(Problem to work on): The whole listing is to be given again without alteration, except that its pictures are dropped.
(Data extract)
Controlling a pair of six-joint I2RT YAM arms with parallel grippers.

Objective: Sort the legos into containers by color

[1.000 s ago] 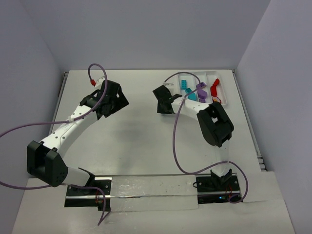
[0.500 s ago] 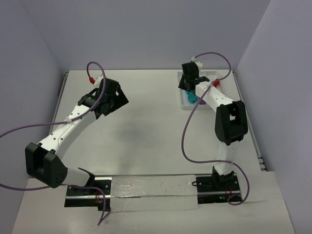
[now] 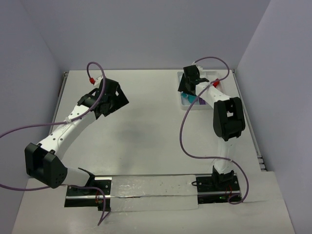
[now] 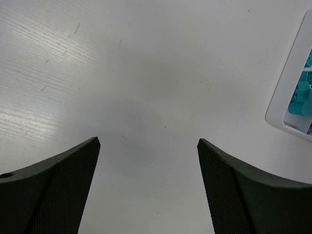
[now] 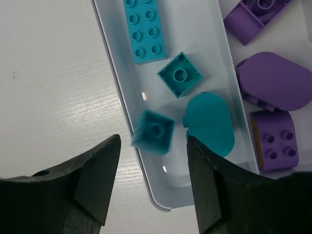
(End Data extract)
(Result of this task):
Controlling a pair of six-joint I2RT YAM arms with parallel grippers.

Objective: Sort the legos into containers by color

[1.000 s ago] 
[0.500 s ago] 
[now] 
[now] 
[now] 

The exercise has been finished.